WHAT YOU NEED TO DO: Each record should be copied exactly, and none of them omitted.
---*---
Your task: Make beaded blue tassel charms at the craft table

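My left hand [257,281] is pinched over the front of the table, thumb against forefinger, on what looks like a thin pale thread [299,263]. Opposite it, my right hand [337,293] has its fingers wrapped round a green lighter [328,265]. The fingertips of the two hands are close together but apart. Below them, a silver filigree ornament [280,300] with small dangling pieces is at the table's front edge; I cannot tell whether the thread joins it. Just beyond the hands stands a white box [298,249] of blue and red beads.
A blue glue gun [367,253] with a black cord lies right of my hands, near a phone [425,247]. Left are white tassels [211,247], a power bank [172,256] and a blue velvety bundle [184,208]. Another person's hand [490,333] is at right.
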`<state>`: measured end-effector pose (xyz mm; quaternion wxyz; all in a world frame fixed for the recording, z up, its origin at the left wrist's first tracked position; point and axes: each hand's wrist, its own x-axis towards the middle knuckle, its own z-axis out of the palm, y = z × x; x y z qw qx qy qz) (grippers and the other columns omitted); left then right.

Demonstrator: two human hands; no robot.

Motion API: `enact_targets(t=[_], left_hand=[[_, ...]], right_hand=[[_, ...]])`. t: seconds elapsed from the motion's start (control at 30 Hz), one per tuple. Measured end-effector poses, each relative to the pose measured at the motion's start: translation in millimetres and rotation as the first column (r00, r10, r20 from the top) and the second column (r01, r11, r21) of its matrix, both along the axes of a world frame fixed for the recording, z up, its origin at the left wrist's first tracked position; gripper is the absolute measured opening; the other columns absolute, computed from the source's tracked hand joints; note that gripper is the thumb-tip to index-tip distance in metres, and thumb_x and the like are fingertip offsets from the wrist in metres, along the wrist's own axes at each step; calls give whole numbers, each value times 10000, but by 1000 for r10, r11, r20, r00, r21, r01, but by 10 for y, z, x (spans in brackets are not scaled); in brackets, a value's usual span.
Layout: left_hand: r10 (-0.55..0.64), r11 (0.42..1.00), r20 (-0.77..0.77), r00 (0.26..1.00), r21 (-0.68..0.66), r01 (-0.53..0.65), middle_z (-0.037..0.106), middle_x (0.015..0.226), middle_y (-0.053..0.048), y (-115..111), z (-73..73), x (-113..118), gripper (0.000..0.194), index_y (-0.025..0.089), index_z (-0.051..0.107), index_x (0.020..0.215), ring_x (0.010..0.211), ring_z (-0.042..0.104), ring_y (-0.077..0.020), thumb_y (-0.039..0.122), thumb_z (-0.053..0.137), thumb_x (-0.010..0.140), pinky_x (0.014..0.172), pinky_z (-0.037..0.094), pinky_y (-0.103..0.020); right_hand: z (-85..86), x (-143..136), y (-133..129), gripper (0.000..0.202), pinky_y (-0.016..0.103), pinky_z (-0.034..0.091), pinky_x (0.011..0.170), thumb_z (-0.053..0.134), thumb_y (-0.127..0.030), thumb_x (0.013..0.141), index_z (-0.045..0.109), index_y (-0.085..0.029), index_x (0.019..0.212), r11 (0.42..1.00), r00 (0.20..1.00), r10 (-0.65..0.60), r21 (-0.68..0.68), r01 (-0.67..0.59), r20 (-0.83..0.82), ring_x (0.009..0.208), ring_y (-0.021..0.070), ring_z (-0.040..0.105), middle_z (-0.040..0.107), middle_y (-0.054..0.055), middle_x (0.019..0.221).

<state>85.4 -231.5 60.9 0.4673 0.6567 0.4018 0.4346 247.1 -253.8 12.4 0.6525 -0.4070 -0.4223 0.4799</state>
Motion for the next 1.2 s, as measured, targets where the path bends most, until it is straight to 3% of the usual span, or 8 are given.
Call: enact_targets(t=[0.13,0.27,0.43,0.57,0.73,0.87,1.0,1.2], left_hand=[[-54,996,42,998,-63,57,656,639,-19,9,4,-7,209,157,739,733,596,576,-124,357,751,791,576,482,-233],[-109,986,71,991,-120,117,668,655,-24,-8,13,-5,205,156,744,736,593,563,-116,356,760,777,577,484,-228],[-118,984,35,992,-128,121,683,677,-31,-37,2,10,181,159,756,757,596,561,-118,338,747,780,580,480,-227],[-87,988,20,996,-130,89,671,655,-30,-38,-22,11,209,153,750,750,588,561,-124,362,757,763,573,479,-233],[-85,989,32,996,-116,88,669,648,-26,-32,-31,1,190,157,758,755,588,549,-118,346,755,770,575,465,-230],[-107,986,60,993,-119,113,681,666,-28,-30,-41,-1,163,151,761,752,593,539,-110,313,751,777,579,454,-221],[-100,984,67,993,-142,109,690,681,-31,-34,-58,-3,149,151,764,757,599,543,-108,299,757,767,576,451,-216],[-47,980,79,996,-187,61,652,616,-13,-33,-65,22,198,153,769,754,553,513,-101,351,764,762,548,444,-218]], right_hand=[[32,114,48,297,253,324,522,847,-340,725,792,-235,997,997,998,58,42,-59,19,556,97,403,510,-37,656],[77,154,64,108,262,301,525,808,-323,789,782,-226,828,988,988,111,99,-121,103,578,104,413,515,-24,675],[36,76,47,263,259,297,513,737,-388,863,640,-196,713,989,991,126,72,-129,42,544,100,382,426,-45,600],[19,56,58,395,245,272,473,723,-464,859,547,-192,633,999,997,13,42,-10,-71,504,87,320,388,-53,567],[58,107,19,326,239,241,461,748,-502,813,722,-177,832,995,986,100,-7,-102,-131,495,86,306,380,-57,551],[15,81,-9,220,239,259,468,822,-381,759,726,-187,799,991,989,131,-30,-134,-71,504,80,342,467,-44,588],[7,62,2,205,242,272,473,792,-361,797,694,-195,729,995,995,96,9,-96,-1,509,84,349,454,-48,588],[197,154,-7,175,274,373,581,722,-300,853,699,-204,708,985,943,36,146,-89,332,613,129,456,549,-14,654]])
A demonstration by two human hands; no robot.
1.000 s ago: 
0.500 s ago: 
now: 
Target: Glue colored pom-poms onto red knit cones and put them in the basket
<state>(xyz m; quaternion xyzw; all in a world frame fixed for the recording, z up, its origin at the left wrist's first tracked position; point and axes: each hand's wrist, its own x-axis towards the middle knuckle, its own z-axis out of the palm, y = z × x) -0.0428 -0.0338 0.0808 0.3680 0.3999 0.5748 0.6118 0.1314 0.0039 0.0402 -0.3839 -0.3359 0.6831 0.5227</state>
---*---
THE ANSWER:
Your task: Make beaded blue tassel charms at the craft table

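My left hand [257,281] is pinched over the front of the table, thumb against forefinger, on what looks like a thin pale thread [299,263]. Opposite it, my right hand [337,293] has its fingers wrapped round a green lighter [328,265]. The fingertips of the two hands are close together but apart. Below them, a silver filigree ornament [280,300] with small dangling pieces is at the table's front edge; I cannot tell whether the thread joins it. Just beyond the hands stands a white box [298,249] of blue and red beads.
A blue glue gun [367,253] with a black cord lies right of my hands, near a phone [425,247]. Left are white tassels [211,247], a power bank [172,256] and a blue velvety bundle [184,208]. Another person's hand [490,333] is at right.
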`<state>`: measured end-effector pose (xyz mm; quaternion wxyz; all in a world frame fixed for the recording, z up, its origin at the left wrist's first tracked position; point and axes: each hand's wrist, its own x-axis towards the middle knuckle, its own z-axis out of the palm, y = z × x; x y z qw qx qy qz) (grippers and the other columns omitted); left then right.

Demonstrator: two human hands; no robot.

Motion API: `enact_targets(t=[_], left_hand=[[_, ...]], right_hand=[[_, ...]])`. t: seconds elapsed from the motion's start (control at 30 Hz), one per tuple. Measured end-effector poses, each relative to the pose measured at the motion's start: translation in millimetres and rotation as the first column (r00, r10, r20 from the top) and the second column (r01, r11, r21) of its matrix, both along the axes of a world frame fixed for the recording, z up, its origin at the left wrist's first tracked position; gripper is the absolute measured opening; the other columns absolute, computed from the source's tracked hand joints; note that gripper is the thumb-tip to index-tip distance in metres, and thumb_x and the like are fingertip offsets from the wrist in metres, along the wrist's own axes at each step; calls give whole numbers, each value times 10000, but by 1000 for r10, r11, r20, r00, r21, r01, but by 10 for y, z, x (spans in brackets are not scaled); in brackets, a value's usual span.
Layout: left_hand: r10 (-0.55..0.64), r11 (0.42..1.00), r20 (-0.77..0.77), r00 (0.26..1.00), r21 (-0.68..0.66), r01 (-0.53..0.65), middle_z (-0.037..0.106), middle_x (0.015..0.226), middle_y (-0.053..0.048), y (-115..111), z (-73..73), x (-113..118), gripper (0.000..0.194), index_y (-0.025..0.089), index_z (-0.051..0.107), index_x (0.020..0.215), ring_x (0.010..0.211), ring_z (-0.042..0.104), ring_y (-0.077..0.020), thumb_y (-0.039..0.122), thumb_z (-0.053..0.137), thumb_x (-0.010..0.140), pinky_x (0.014..0.172), pinky_z (-0.037..0.094), pinky_y (-0.103..0.020); right_hand: z (-85..86), x (-143..136), y (-133..129), gripper (0.000..0.202), pinky_y (-0.016..0.103), pinky_z (-0.034..0.091), pinky_x (0.011..0.170), thumb_z (-0.053..0.134), thumb_y (-0.127..0.030), thumb_x (0.013..0.141), index_z (-0.045..0.109), index_y (-0.085..0.029), index_x (0.019..0.212), r11 (0.42..1.00), r00 (0.20..1.00), r10 (-0.65..0.60), r21 (-0.68..0.68), r01 (-0.67..0.59), r20 (-0.83..0.82), ring_x (0.009..0.208), ring_y (-0.021..0.070), ring_z (-0.040..0.105), middle_z (-0.040..0.107), middle_y (-0.054..0.055), middle_x (0.019..0.221).

<state>85.4 -231.5 60.9 0.4673 0.6567 0.4018 0.4346 247.1 -253.8 12.4 0.6525 -0.4070 -0.4223 0.4799</state>
Motion for the next 1.2 s, as measured, targets where the path bends most, until it is straight to 3% of the usual span, or 8 are given.
Call: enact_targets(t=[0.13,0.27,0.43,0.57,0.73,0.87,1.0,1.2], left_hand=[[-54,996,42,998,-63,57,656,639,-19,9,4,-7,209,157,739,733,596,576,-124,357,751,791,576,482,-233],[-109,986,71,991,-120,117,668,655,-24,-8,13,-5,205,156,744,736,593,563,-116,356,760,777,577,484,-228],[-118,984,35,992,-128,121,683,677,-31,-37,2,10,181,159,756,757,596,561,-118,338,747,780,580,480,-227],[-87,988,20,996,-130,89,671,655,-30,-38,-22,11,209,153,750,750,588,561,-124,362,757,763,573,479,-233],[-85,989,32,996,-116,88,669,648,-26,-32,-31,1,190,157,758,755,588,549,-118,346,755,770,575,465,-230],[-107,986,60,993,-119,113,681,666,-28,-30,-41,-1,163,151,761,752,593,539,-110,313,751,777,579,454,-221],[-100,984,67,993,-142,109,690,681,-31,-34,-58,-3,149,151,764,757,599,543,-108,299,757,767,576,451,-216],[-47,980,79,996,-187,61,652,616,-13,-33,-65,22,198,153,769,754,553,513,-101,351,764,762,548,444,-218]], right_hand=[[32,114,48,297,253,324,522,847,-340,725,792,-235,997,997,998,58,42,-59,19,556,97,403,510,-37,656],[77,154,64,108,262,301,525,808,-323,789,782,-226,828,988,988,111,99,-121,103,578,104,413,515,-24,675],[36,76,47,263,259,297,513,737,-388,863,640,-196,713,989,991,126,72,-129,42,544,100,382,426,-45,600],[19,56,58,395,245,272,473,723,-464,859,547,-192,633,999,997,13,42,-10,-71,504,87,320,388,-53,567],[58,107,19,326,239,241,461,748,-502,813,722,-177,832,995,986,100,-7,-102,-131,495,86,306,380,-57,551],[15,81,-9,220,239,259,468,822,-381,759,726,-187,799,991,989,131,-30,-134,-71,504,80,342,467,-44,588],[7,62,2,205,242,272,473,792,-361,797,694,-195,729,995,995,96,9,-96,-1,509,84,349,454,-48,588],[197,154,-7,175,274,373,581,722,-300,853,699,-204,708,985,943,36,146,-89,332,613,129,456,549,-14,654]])
A demonstration by two human hands; no robot.
1.000 s ago: 
0.500 s ago: 
now: 
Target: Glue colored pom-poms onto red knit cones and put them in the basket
<state>(xyz m; quaternion xyzw; all in a world frame fixed for the recording, z up, its origin at the left wrist's first tracked position; point and axes: each hand's wrist, its own x-axis towards the middle knuckle, its own z-axis out of the palm, y = z × x) -0.0428 -0.0338 0.0808 0.3680 0.3999 0.5748 0.6118 0.1314 0.0039 0.0402 -0.3839 -0.3359 0.6831 0.5227</state>

Nothing more will be written for this answer.